Ces conseils posent un problème de vraisemblance. Comment se fait-il que le narrateur (écrivain, artiste et poète) puisse donner à un paysan des conseils sur son propre travail, à moins que le « tu » ne soit la forme déguisée d’un « je » qui renverrait au paysan lui-même? On a, en effet, déjà noté que le narrateur se fait quelquefois passer pour le porte-parole des paysans en utilisant le « nous » collectif et général. Mais la réponse se trouverait surtout, à notre avis, dans l’esthétique même de Giono, dans sa façon de concevoir le « réel » plus précisément. Le monde des paysans, dont il est question ici, est un monde inventé par Giono. C’est un monde qui est né de la combinaison de la réalité quotidienne et des souvenirs de ses différentes lectures408. On peut, peut-être, apercevoir où l’auteur «triche» (dans l’intertextualité ), mais cette «tricherie» fait si bien corps avec l’ensemble qu’elle ne présente pas de véritable disparate.

Le deuxième exemple concerne le discours que le narrateur tient aux étudiants et dans lequel il les exhorte à pratiquer le métier d’agriculteur, capable de leur apporter les «vraies richesses » dont ils ont besoin. Il dit que certains sont venus le voir :

‘Ces étudiants qui viennent souvent me voir et dont la jeunesse est si amère, je les interroge sur leurs projets d’avenir. Je suis bouleversé de leur amertume, je souffre de leur souffrance. (VII, 252)’

Ces jeunes se plaignent de ne pas trouver « les places auxquelles [leurs] diplômes donnent droit » (Ibid.); ils sont désespérés :

‘La vie devant eux est toute noire et quand je leur parle de joie je m’aperçois que ces lèvres épaisses de jeunesse connaissent déjà le sourire du vieillard. (Ibid.)’

Le narrateur s’adresse alors à l’un d’eux ( et, peut-être à travers lui, à l’homme en général) :

‘On a dû te dire qu'il fallait réussir dans la vie; moi je te dis qu'il faut vivre, c'est la plus grande réussite du monde. On t'a dit : "Avec ce que tu sais, tu gagneras de l'argent." Moi je te dis : "Avec ce que tu sais tu gagneras des joies." C'est beaucoup mieux. (VII, 253)’

Il lui demande d'exercer un travail manuel, véritable source de joie :

Tu es là à te désespérer quand tu es le mieux armé de tous, quand tu as non seulement la science mais encore la jeunesse qui la corrige.
Rien n'est plus agréable aux dieux que l'adolescent qui sort des grandes écoles, la tête couverte de lauriers, mais qui se dirige vers la forge de son père, l'atelier de l'artisan ou les champs dans lesquels la charrue est restée en de vieilles mains. (Ibid.)

Pour lui, la science ne peut être un métier :

‘Ne fais pas métier de la science; elle est seulement une noblesse intérieure. (VI, 254)’

Puis, le narrateur appelle l'étudiant à « détruire » la « société bâtie sur l’argent » :

‘Tu ne pourras rien posséder sans la pauvreté, mais tu n’as pas le droit d’être pauvre tant qu’on payera ton travail avec des feuilles sèches.
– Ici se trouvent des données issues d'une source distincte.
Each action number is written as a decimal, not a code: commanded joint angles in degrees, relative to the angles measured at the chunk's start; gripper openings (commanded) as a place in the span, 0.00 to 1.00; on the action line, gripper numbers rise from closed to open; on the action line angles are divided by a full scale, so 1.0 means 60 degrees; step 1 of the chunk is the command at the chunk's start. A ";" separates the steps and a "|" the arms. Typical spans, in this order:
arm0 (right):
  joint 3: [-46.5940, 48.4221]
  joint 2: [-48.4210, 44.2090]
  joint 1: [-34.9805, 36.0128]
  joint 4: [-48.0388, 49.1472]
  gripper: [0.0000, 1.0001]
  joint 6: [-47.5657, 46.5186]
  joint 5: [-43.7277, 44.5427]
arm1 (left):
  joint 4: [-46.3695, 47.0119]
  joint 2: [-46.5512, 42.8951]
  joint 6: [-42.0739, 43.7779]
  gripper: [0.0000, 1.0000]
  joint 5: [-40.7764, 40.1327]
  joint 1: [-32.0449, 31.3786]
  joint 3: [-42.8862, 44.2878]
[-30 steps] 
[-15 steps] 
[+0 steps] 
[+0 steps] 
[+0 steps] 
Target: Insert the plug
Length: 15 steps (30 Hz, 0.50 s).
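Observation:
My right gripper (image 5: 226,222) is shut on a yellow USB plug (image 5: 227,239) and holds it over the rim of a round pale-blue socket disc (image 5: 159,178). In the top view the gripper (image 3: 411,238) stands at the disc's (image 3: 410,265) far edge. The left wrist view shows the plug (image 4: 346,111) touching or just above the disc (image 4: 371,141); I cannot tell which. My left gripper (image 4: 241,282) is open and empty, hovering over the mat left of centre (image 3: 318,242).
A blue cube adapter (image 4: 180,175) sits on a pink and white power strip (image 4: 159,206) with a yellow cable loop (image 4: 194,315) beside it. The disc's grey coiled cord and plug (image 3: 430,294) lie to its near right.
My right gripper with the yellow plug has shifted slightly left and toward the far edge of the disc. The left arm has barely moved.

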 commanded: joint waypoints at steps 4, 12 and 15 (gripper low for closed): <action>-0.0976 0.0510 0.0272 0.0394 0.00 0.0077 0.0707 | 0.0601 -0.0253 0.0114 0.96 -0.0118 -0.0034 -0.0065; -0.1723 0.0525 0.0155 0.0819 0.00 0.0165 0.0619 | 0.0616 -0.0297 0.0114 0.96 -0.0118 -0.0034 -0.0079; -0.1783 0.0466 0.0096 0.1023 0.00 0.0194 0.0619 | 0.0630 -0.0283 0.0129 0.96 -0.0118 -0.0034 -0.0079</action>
Cette société bâtie sur l’argent, il faut la détruire avant d’être heureux. (Ibid.)’

Ces idées sur la pauvreté et l’argent et sur le modèle de société à bâtir seront plus développées dans Lettre aux paysans.

Ensuite, le narrateur parle à l’étudiant de la patrie, de la guerre et du sacrifice pour les générations futures (cette idée sera aussi reprise plus tard par Giono dans la « préface » de Refus d’obéissance ) :

‘Je ne te dis pas de te sacrifier pour les générations futures; ce sont des mots qu’on emploie pour tromper les générations présentes, je te dis : fais ta propre joie.
[...] Ce dont on te prive, c’est de vents, de pluies, de neiges, de soleils, de montagnes, de fleuves et de forêts, les vraies richesses, ta patrie. On t’a donné à la place une patrie économique, un monstre qui exige périodiquement le sacrifice de jeunes hommes. (VII, 255)’

C’est sur ce discours adressé à l’étudiant que se termine le texte (notons le refrain constitué par la reprise de la première phrase du dernier paragraphe) :

‘Ce dont on te prive, c’est de vents, de pluies, de neiges, de soleils, de montagnes, de fleuves et de forêts : les vraies richesses de l’homme! Tout a été fait pour toi; au fond de tes plus obscures veines, tu as été fait pour tout. Quand la mort arrivera, ne t’inquiète pas, c’est la continuation logique. Tâche seulement d’être alors le plus riche possible. A ce moment-là, ce que tu es, deviens 409. (Ibid.)’

Dans ce discours final adressé aux jeunes étudiants (VII, 252-254), Giono s’érige en pédagogue et professeur d’ « espérance »410. Mais il s’agit peut-être moins d’une marque de distinction qui placerait l’auteur en position de détenteur de vérités que de l’effet d’un élan d’enthousiasme, qui est né avec le succès de Que ma joie demeure , qui a continué avec les premières réunions du Contadour, et qui va se poursuivre dans les autres essais.

Ainsi, les idées sur les « vraies richesses » ne sont pas présentées de manière théorique, sous la forme d’un essai par exemple, elles sont intégrées soit dans le récit (celui de la résurrection du pain, notamment), soit dans un discours qui s’adresse à quelqu’un, en l’occurrence un ouvrier, un paysan ou un étudiant. Ce procédé sera davantage mis en valeur dans les essais qui suivent. C’est probablement, pour Giono, une manière d’éviter les analyses théoriques; celui-ci est avant tout un conteur; son texte est imprégné par les marques du discours oral.

Notes
405.

En rapport avec la « fonction idéologique » du narrateur que distingue GENETTE.

406.

M. SACOTTE note que « tout ce développement concernant les abeilles est imité du livre IV des Géorg i que de Virgile  », note n°2 de la p.250 dans « notes et variantes » sur Les Vraies Richesses , VII, p.1026.

407.

Ici, M. SACOTTE reconnaît l’écho d’un « autre poète rustique : le Grec Hésiode dans Les travaux et les Jours », note n°1 de la p.251, Op. cit.

408.

Cette intertextualité montre que la réalité pour Giono n’est pas aussi simple que certains le prétendent (en présentant l’auteur comme un simple écrivain régional ou à un chantre de la Provence) , elle est, au contraire, plus complexe et plus riche. Certes, elle tient du quotidien, mais elle puise surtout dans toute la culture de l’auteur.

409.

D’après Mireille SACOTTE, cette dernière phrase a de multiples résonances : « héraclitéennes, platoniciennes, goethéennes ». La formulation pourrait venir de Nietzsche ou de Gide, « Notes et variantes », note n°3 de la p.255.

410.

D’après P. CITRON, ce livre, « est avec Que ma Joie demeure, celui qui aura le plus d’impact, surtout sur la jeunesse », Giono, Op. cit., p.53.